N°242 - Jours de fête

Mis à jour le lundi 12 juin 2017.

Elle n’aurait manqué sous aucun prétexte une Université populaire Quart Monde, celle que nous appelions avec respect et amitié Mamie Bella. Déjà âgée, elle arrivait de sa démarche claudicante, laissant derrière elle une cité de logements délabrés, et suivait les débats en hochant la tête, parlant peu, n’ayant jamais fréquenté l’école. Un jour que nous parlions en plus petit comité de ce qui nous gardait debout malgré les épreuves, elle nous confia : « Tous les matins, j’ouvre mes volets, je laisse entrer le soleil, et je dis : ‘merci que je suis toujours en vie’… »

Ces paroles de Mamie Bella disent-elles autre chose que les bases de sagesse développées dans ce dossier par Alexandre Jollien1 ? Célébrer la vie dans son for intérieur, mais également célébrer ensemble, malgré - et peut-être d’ailleurs en raison - des difficultés de la vie, est d’une urgence vitale.

Quand les enfants ont été retirés à la famille, disent des participants à l’UPQM de Caen2, on n’a pas envie de se distraire, de voir des gens. Pourtant si d’autres nous entraînent à un match de foot ou à la fête des Voisins, on réussit à oublier nos soucis pour un moment. Ces jours de fête volés à la survie quotidienne ne sont en rien des « cache-misère ». Ils permettent de se reconnecter en profondeur au terreau d’humanité présent en chaque être, fût-il le plus abîmé, et de se sentir membre à part entière de la communauté humaine. Une communauté humaine « hors frontières » puisque la même joie s’exprime sur tous les continents. Chez ceux qui habitent sous les ponts, dans les cimetières en Asie, et qui découvrent la mer, les jeux de plage, ou un Musée accueillant tous les enfants sans distinction.
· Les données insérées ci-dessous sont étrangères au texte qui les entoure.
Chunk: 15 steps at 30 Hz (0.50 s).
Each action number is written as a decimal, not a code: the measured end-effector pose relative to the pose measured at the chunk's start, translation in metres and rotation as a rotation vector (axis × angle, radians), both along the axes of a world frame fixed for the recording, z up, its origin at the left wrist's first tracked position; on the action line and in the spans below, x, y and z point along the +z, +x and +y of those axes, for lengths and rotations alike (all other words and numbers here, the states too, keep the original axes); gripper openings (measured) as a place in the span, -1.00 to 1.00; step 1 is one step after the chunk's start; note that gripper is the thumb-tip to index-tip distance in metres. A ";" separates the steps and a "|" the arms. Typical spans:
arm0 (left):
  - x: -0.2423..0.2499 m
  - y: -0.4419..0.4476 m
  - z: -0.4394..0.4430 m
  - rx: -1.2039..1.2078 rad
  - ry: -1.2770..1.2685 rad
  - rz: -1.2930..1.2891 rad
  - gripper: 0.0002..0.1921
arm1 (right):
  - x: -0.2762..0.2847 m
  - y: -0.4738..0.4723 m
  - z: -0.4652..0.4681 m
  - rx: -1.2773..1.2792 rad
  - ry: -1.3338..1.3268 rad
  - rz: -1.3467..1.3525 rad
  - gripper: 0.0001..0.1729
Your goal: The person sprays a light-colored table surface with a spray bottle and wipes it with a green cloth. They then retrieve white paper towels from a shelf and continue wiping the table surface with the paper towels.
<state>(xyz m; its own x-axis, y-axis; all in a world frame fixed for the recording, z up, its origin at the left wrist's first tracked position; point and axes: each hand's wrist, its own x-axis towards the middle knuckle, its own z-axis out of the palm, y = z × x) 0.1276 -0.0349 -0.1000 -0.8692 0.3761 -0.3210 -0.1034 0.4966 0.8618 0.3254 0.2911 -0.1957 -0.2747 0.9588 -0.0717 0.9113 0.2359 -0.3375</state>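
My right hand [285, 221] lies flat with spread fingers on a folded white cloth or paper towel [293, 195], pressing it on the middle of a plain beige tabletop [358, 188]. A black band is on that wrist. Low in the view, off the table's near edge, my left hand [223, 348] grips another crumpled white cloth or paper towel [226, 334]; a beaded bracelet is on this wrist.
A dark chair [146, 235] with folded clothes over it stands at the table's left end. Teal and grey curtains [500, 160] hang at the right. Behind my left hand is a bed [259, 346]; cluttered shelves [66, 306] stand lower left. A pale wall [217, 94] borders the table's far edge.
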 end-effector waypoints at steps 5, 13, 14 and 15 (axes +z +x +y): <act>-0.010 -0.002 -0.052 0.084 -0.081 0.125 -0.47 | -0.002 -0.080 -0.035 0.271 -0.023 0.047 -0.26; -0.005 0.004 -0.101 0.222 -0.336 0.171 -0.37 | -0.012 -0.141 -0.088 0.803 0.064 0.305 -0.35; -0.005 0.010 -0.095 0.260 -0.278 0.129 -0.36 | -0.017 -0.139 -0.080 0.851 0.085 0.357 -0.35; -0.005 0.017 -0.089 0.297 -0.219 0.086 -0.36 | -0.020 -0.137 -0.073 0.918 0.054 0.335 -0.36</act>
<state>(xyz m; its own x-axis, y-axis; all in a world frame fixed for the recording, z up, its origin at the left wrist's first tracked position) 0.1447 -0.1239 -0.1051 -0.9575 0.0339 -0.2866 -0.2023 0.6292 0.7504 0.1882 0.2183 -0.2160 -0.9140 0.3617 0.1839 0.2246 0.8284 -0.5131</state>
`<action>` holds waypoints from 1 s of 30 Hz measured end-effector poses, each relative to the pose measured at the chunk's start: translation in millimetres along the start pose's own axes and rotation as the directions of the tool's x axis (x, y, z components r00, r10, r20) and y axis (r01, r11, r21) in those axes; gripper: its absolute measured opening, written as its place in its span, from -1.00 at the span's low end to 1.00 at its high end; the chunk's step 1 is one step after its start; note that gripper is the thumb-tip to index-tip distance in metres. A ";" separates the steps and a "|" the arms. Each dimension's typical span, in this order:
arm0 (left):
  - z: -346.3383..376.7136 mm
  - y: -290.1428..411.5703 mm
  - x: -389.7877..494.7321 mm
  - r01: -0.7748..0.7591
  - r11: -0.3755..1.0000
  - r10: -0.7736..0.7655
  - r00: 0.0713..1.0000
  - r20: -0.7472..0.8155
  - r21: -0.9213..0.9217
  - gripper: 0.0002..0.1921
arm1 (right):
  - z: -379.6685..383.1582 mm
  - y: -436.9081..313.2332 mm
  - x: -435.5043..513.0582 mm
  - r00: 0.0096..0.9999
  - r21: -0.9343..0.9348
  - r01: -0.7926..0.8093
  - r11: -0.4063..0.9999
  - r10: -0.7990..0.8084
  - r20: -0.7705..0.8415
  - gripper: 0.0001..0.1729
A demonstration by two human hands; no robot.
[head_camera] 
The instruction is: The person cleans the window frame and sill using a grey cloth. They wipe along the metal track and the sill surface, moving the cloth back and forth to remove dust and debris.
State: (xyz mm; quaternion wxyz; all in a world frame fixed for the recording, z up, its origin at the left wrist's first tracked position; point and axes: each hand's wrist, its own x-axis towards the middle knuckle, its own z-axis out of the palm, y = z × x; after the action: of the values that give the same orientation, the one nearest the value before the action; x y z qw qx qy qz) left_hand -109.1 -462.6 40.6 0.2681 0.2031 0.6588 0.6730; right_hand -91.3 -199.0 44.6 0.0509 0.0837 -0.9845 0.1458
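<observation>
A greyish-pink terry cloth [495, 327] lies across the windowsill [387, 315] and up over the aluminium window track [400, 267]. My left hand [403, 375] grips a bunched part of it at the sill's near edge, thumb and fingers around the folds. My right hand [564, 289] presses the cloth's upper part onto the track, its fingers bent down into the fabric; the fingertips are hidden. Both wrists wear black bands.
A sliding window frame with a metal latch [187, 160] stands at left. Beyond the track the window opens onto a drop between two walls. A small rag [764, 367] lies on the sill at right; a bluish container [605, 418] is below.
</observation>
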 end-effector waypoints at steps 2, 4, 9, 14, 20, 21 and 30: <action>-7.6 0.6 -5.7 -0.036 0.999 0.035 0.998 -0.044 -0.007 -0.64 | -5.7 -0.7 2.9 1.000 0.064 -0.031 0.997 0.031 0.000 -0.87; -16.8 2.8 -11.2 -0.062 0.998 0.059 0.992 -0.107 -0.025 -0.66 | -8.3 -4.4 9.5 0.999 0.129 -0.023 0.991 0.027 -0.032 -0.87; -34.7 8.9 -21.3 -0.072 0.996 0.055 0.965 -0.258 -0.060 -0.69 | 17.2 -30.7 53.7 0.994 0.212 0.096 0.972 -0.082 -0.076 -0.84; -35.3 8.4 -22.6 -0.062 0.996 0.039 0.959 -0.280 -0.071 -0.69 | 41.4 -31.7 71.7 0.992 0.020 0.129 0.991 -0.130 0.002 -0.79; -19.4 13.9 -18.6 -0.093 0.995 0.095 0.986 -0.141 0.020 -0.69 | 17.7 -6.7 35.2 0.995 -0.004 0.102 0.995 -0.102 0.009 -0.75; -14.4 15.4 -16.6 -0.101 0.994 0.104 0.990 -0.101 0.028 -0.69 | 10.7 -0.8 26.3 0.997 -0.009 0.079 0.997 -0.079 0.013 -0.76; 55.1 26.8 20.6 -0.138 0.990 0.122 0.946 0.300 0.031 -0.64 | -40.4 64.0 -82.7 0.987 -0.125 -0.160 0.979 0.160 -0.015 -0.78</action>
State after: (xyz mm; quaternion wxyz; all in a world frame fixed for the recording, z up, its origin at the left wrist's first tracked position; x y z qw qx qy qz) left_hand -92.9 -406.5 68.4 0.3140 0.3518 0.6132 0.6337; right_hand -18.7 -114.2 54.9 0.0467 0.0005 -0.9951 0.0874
Chez les enfants migrants vivant à l’hôtel ou dans la rue, qui chantent ensemble chaque semaine à Nancy. Parmi les familles exclues en Suisse, en France, se retrouvant pour un temps convivial et d’expression créative. Ou dans un quartier « mal-né » et mal développé à Naples, quand les courées sont envahies pour une fois, non par la violence, mais par la musique et les flonflons d’un carnaval que tous ont préparé depuis des mois, …

Pour qu’une fête soit réussie, les conditions à réunir ne peuvent pourtant pas être laissées au hasard : il faut « que chaque personne présente trouve sa place et se sente aimée », « que tout le monde mette la main à la pâte », car « aider à préparer, c’est déjà entrer dans la fête ». Alors, chacun peut se laisser « contaminer », entrouvrir l’accès à une autre réalité possible, plus fraternelle, se refaire des forces, renouveler son courage, en un mot « se sentir toujours en vie » et capable de faire face demain aux nouveaux défis qui se présenteront.